Genel
İşletmelerin Gelecek Kuşaklara Devri
27 Mart 2019
Farklı akademik kaynaklardan elde edilen bilgilere göre dünyanın birçok yerinde zaman içerisinde takasla başlayarak gittikçe gelişen sosyal ve ekonomik aktiviteler, akrabalık ilişkilerine dayanan aile birimleri tarafından organize edilmiştir. Aile işletmeleri eski zaman ekonomilerinin ve medeniyetlerin omurgası olarak hizmet vermesinin yanında tüm dünyada sanayi devriminden bu yana ülke ekonomilerinin gelişimi ve büyümesi adına en büyük ve en önemli katkılarda bulunmuştur.
Eski dönemlerde olduğu kadar günümüzde de aile işletmeleri tüm dünya ekonomilerinin lokomotif gücü olarak geliştirici misyonlarını sürdürmektedirler. Bugün dünya üzerindeki işletmelerin yaklaşık %75’i aile işletmelerinden oluşmaktadır.
Aile işletmeleri dendiğinde, genel olarak, akrabalık bağı olan bireylerin mal ya da hizmet üretmek amacıyla bir araya gelerek kurdukları kâr amaçlı sosyal örgütler anlaşılmaktadır. Toplumların hücreleri olarak tanımlanan aile işletmelerinin ülke ekonomilerine sağladıkları katma değerin giderek çoğalması hem toplumsal hem de siyasal açıdan denge unsuru olma ve bölgeler arası kalkınmayı destekleme konusundaki olumlu etkileri, gün geçtikçe aile işletmelerinin öneminin daha çok artmasına neden olmaktadır.

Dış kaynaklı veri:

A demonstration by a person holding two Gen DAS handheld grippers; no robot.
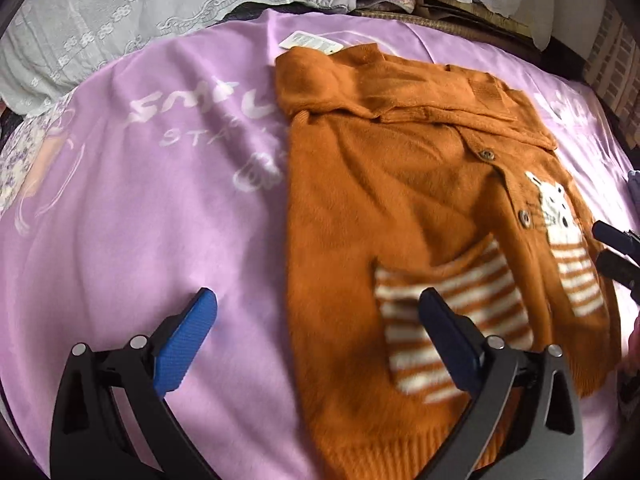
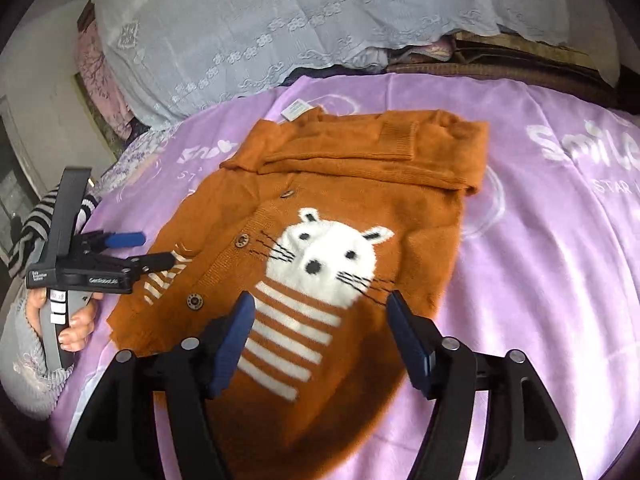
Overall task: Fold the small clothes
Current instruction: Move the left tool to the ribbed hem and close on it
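A lilac blanket (image 2: 540, 240) with white lettering covers the bed, and on it lies the orange knitted cardigan (image 2: 340, 184), front up, sleeves folded across its top. A white cat face (image 2: 320, 252) sits above striped bands (brown buttons run beside it). The left gripper (image 1: 316, 320) hovers with jaws spread wide and empty over the cardigan's edge; the right gripper (image 2: 320, 320) stands open above the stripes, gripping nothing.
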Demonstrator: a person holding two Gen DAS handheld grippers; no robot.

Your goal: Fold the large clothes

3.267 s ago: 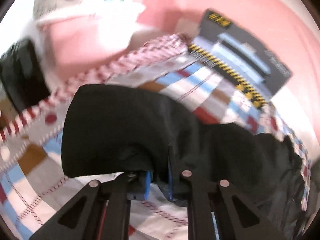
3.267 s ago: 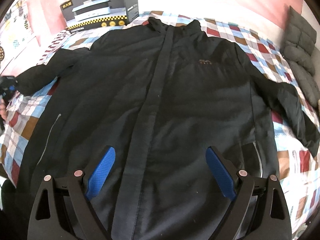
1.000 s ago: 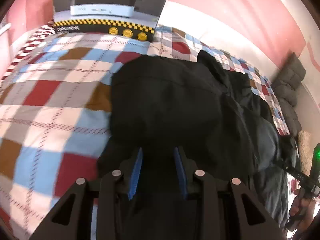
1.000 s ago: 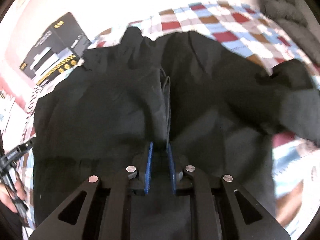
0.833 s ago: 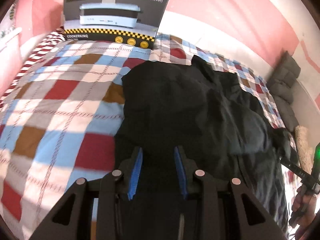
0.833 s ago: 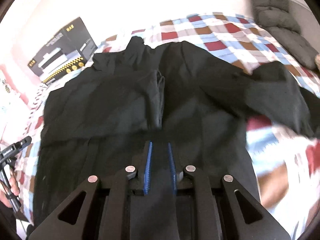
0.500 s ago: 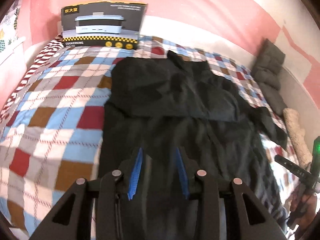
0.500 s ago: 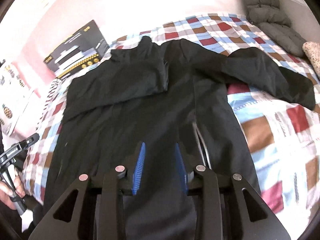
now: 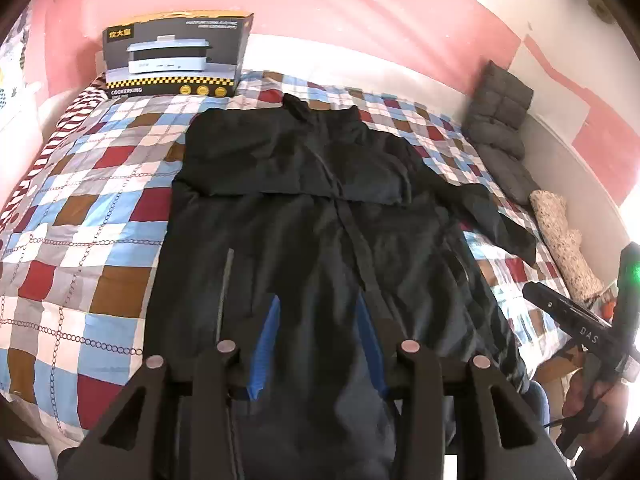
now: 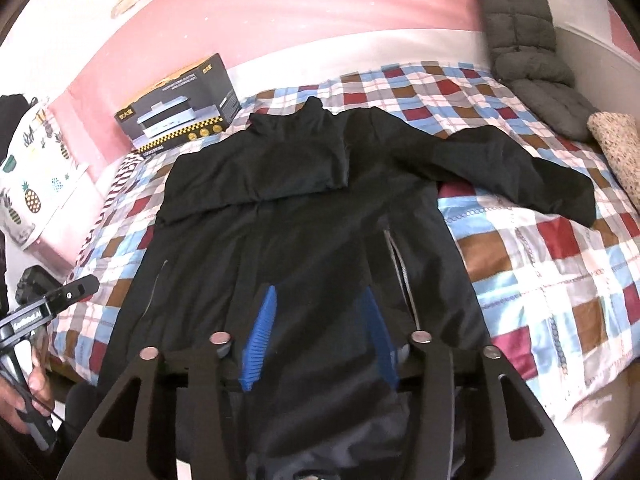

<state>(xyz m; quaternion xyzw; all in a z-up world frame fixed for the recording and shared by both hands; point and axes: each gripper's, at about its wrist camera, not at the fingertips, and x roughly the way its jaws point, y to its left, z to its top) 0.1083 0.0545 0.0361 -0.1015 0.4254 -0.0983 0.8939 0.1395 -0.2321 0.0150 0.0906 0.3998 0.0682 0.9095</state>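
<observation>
A black jacket (image 9: 320, 216) lies front-up on the bed, spread over a checked quilt (image 9: 92, 208) of red, blue, brown and white squares, its collar toward the head of the bed where a black appliance box (image 9: 176, 60) stands against the pink wall. Seen from the foot of the bed, the sleeve on the box's side is folded across the chest of the jacket, its edge making a straight line just below the collar, while the other sleeve (image 10: 520, 168) lies stretched out over the quilt, away from the box and toward a grey quilted cushion (image 10: 524, 60) propped in the far corner. A speckled rolled bundle (image 9: 564, 240) rests at the edge of the bed near that cushion. A pineapple-print pillow (image 10: 28, 184) sits off the bed on the box's side. The left gripper (image 9: 316, 340) hangs over the lower part of the jacket, its jaws standing apart with nothing between the blue pads. The right gripper (image 10: 316, 336) hangs over the hem as well, jaws likewise spread and empty, a pocket zip of the jacket showing just beside it. Each gripper's handle, held in a hand, shows at the edge of the other's view, both well away from the box
</observation>
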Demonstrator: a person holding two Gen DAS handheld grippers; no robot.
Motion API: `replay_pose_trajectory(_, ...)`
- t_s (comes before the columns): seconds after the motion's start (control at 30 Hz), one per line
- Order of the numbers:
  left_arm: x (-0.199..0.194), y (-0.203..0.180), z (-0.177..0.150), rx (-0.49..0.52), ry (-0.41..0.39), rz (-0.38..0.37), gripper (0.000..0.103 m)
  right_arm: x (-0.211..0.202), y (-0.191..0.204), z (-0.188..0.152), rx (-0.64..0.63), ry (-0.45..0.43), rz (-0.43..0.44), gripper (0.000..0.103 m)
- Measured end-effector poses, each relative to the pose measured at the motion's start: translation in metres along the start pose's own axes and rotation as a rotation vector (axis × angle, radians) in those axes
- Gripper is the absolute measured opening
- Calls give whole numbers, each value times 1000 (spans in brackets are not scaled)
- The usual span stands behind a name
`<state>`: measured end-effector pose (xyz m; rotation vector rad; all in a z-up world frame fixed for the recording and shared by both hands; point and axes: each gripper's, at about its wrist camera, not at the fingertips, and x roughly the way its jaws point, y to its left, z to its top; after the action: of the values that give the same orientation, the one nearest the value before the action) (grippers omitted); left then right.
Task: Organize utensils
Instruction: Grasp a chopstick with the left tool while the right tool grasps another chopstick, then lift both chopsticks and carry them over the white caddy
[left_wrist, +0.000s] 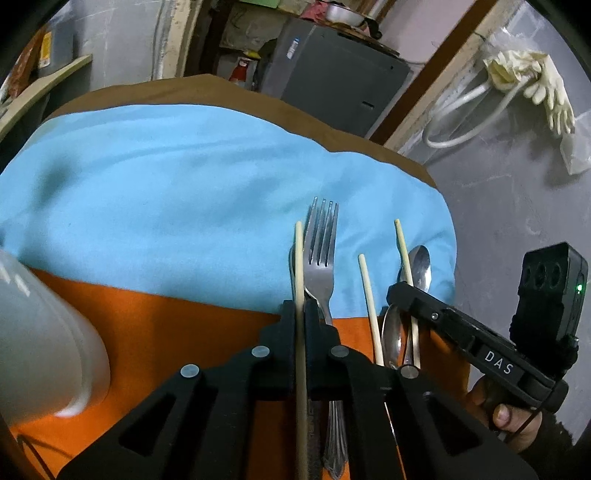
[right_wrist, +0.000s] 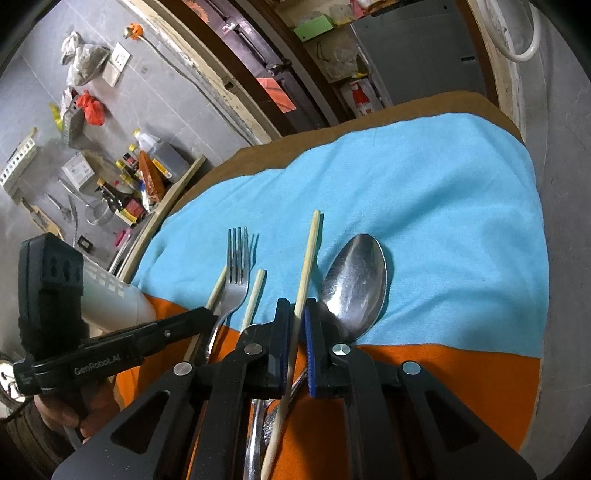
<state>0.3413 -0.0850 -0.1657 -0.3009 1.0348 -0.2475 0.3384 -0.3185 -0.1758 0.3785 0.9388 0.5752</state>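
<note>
Two fisheye views look down along black two-finger tongs at utensils laid on a table covered by a blue cloth (left_wrist: 166, 177) and an orange cloth (left_wrist: 177, 332).

Hard to make out: in the left wrist view the handles of the utensils run under the gripper body and are mostly hidden. A white rounded container (left_wrist: 40, 339) is cut off at the left edge, so its shape cannot be judged. Another spoon lies partly hidden beneath the first chopstick and the fork; only a sliver of it shows. In the right wrist view the lower ends of the utensils vanish under the linkage.

The left gripper (left_wrist: 299, 306) is pressed onto a chopstick (left_wrist: 300, 295), which runs straight up between its fingers and out past the tips. The fork (left_wrist: 320, 254) lies just beside it on the right, tines pointing away, touching or nearly touching the right finger.

The right gripper (right_wrist: 296, 314) is closed to a narrow slot with a second chopstick (right_wrist: 306, 273) passing through it (the blue-padded finger sits at its right); whether both pads actually touch the stick cannot be told for certain. A spoon (right_wrist: 356, 284) rests bowl up just right of that finger, on the blue cloth. A third chopstick (right_wrist: 255, 295) lies loose between fork and gripper.
</note>
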Motion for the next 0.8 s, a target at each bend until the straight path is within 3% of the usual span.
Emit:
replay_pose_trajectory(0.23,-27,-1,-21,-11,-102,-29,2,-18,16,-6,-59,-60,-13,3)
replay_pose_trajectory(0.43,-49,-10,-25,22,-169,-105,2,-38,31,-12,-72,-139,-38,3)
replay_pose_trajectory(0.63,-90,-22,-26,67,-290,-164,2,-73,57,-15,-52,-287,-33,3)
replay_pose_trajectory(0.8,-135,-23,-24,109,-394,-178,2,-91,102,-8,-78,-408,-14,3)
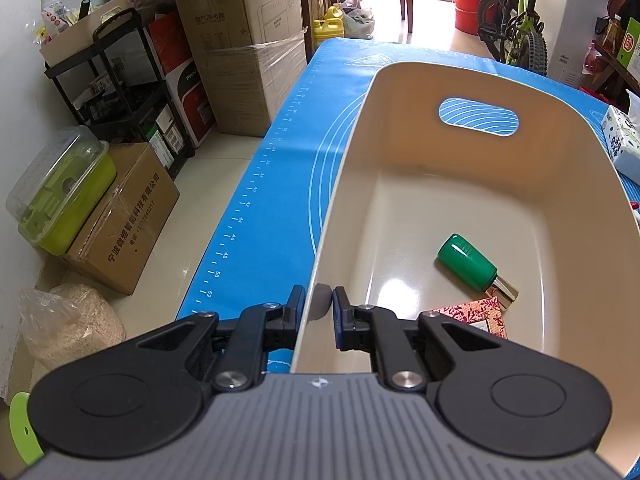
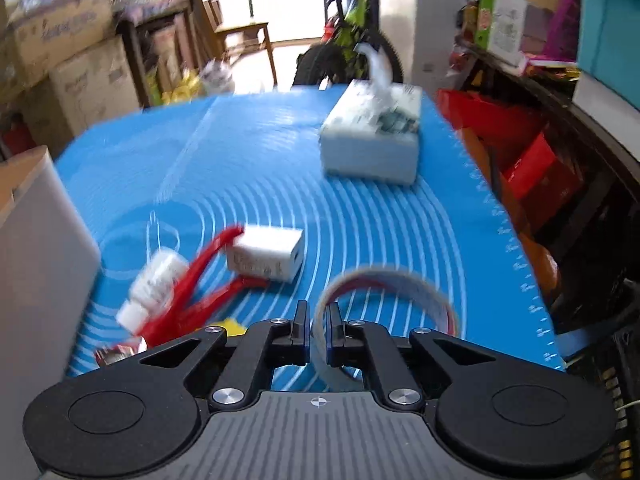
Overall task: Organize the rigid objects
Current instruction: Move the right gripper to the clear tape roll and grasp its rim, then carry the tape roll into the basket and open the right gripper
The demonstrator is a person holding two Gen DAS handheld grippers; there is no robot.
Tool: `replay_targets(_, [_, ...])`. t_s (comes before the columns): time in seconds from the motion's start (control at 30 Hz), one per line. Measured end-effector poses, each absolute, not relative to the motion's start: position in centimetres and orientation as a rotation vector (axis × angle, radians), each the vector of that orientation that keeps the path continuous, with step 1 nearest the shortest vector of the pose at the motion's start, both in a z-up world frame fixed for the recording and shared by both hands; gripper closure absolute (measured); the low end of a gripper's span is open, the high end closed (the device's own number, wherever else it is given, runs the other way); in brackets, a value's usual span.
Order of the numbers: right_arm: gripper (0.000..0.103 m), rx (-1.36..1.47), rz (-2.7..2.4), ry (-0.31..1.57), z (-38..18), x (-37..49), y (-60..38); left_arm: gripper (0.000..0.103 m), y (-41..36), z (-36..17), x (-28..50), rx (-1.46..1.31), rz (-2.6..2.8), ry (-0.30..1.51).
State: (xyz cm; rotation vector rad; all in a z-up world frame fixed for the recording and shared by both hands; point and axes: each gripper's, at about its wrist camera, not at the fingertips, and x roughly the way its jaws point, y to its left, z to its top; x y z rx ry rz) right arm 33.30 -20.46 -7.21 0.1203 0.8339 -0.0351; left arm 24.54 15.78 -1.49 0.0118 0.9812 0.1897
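My left gripper [image 1: 319, 300] is shut on the near left rim of a beige plastic bin [image 1: 420, 92] that stands on the blue mat. A green bottle [image 1: 466, 262] with a gold cap lies on its side in the bin, beside a red patterned box [image 1: 482, 314]. In the blurred right wrist view my right gripper [image 2: 318, 316] is shut on the near wall of a grey ring with a red inner band [image 2: 400, 276]. Left of it on the mat lie a white adapter block [image 2: 266, 254], red-handled scissors [image 2: 192, 300] and a small white bottle [image 2: 154, 284].
A tissue box [image 2: 372, 140] stands far right on the blue mat [image 2: 260, 152]. The bin's outer wall [image 2: 36, 248] rises at the left of the right wrist view. Cardboard boxes [image 1: 248, 60], a black cart, a bicycle [image 1: 520, 20] and red crates [image 2: 532, 168] surround the table.
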Motion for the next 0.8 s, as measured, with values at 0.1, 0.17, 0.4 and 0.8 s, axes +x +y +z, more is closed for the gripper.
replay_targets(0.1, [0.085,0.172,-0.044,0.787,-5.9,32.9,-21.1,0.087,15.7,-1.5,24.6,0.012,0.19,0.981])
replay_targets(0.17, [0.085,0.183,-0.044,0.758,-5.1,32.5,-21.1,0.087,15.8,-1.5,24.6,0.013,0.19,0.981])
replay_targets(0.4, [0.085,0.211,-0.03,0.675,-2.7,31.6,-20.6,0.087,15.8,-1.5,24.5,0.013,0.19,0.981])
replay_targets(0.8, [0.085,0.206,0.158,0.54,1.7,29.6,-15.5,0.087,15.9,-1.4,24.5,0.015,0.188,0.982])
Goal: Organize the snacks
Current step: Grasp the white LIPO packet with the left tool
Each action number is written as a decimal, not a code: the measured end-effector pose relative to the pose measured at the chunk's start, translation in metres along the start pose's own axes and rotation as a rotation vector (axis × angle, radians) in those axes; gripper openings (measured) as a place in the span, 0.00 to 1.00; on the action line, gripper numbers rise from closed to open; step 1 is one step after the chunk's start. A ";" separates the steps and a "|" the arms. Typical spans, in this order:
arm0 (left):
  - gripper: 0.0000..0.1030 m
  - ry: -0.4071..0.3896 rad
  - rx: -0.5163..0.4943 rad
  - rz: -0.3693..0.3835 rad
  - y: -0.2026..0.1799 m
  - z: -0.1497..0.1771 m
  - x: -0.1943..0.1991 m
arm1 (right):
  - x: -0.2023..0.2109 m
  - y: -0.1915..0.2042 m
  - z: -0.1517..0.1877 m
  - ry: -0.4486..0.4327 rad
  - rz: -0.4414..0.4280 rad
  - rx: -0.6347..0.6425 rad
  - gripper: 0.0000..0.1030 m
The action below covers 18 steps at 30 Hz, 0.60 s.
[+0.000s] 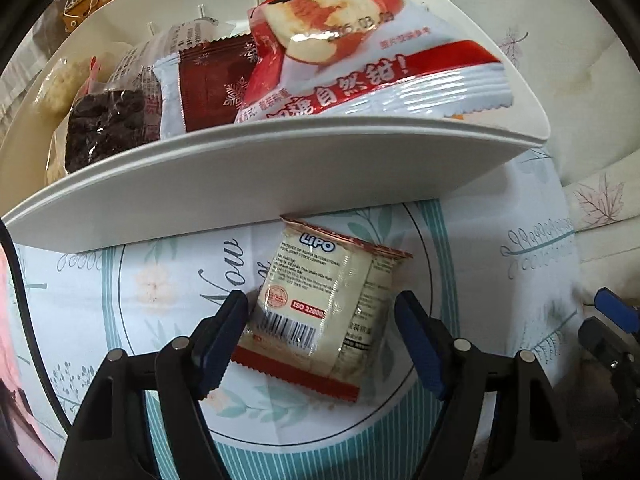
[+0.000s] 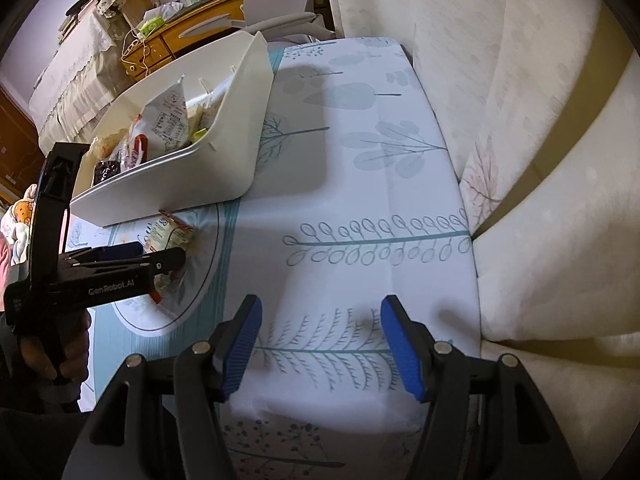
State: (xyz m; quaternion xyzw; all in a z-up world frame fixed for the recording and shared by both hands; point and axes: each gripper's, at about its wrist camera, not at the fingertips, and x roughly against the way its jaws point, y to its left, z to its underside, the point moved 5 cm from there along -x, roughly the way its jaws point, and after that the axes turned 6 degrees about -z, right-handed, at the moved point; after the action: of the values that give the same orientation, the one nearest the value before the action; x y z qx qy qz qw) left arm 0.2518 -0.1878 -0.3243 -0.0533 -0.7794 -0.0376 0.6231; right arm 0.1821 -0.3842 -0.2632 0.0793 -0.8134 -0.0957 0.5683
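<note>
Left gripper (image 1: 322, 332): you point it down over the Lipo pack (image 1: 320, 312). Its jaws stand apart, one on each side of the pack. The left pad (image 1: 222, 344) is touching or almost touching the pack's edge; the right pad is clear of it. The pack is not gripped.
Right gripper (image 2: 320, 346): your jaws are spread and hold nothing. Under them is only the cloth (image 2: 360, 184).
Lipo pack: it lies flat on the cloth, back side up with the barcode showing, just in front of the bin (image 1: 240, 184). Its far corner is at the bin's front wall.
Bin: white, stands on the cloth, to the left of your right gripper. Inside lie several snacks.
Snacks in bin: a red and white pack (image 1: 360, 60) on top at the right, a dark red pack (image 1: 216, 84) beside it, a clear pack with dark pieces (image 1: 104, 128) at the left.
Your hand (image 2: 52, 360): it holds the handle of the left gripper, seen from the right camera.
Cushion (image 2: 540, 160): pale, along the right edge of the cloth.
</note>
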 end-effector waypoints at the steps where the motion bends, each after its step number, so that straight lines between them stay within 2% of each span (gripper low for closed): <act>1: 0.69 -0.007 0.001 -0.005 -0.001 -0.001 -0.001 | -0.001 -0.002 0.000 0.002 -0.002 0.000 0.60; 5: 0.66 -0.027 -0.004 -0.016 -0.005 -0.002 -0.005 | -0.002 -0.006 0.000 0.012 -0.008 0.006 0.60; 7: 0.56 -0.036 -0.019 -0.034 -0.003 -0.002 -0.004 | -0.002 -0.008 0.001 0.016 -0.007 0.007 0.60; 13: 0.44 -0.046 -0.022 -0.050 -0.005 -0.013 0.001 | -0.006 -0.008 0.001 0.027 -0.021 0.001 0.60; 18: 0.43 -0.034 -0.008 -0.052 -0.005 -0.010 0.004 | -0.009 -0.004 0.000 0.032 -0.026 0.015 0.60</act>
State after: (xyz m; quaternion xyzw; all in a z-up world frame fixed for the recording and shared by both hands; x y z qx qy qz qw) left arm 0.2601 -0.1940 -0.3184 -0.0360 -0.7907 -0.0560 0.6085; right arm 0.1857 -0.3860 -0.2725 0.0956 -0.8037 -0.0959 0.5794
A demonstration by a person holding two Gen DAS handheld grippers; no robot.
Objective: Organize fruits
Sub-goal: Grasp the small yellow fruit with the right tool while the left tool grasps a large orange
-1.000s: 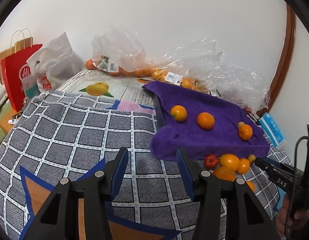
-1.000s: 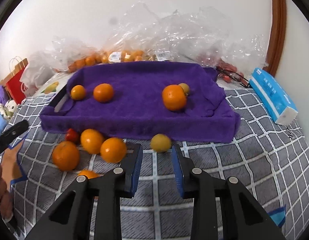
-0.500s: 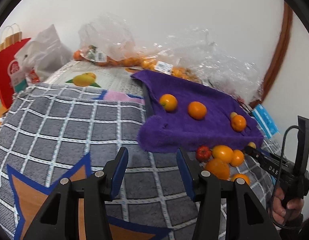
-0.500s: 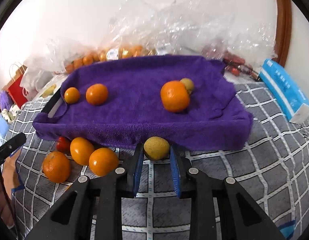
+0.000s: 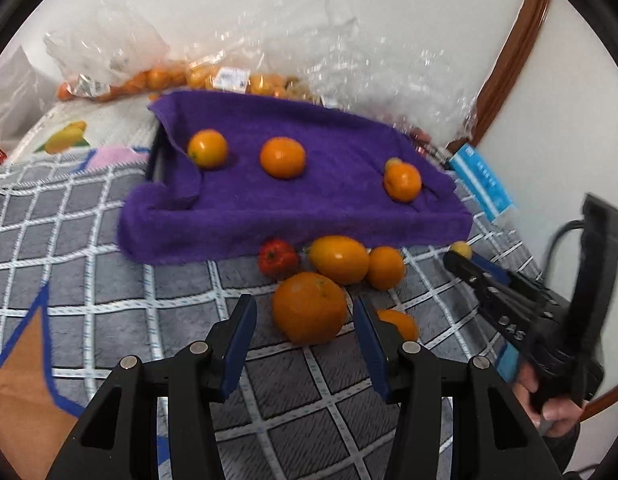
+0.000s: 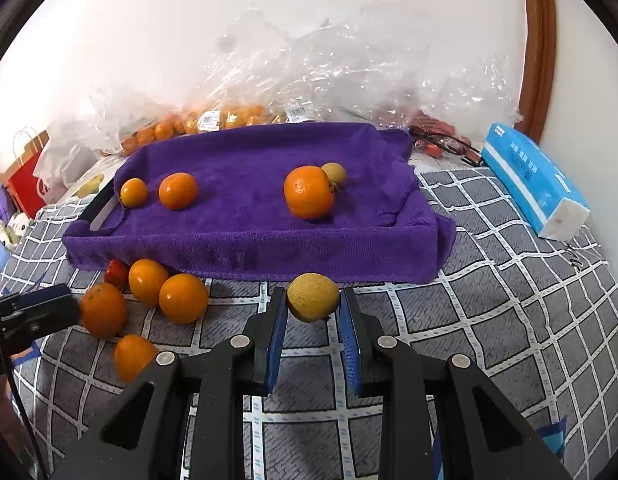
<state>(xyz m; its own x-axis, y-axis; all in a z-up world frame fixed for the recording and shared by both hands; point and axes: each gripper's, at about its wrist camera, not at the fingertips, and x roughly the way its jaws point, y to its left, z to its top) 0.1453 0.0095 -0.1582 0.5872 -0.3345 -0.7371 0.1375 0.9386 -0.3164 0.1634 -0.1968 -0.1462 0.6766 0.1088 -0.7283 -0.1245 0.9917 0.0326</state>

Aile işletmeleri hangi ana dinamiklerden oluşur? sorusuna cevap vermek için iki kavramdan bahsetmek gerekir. Bu kavramlardan ilki aile diğeri ise ticari amaçlı kurulan işletmedir. Bu anlamda aile işletmelerini diğer işletmelerden ayıran yanı, aile üyelerinin aile içi ilişkileriyle işletme hayatı kuralları arasındaki etkileşimi olarak tanımlanabilir. Aile işletmeleri gelecek kuşaklara daha iyi bir yaşam sunmak hedefiyle kurucu girişimciler olarak tanımladığımız aile büyükleri tarafından kurulur. Buradaki temel amaç ailenin sürdürülebilirliğinin sağlanmasıdır. Bu açıdan değerlendirildiğinde de aile işletmelerinin felsefesi sürdürülebilirlik kavramı üzerine inşa edilmektedir denebilir.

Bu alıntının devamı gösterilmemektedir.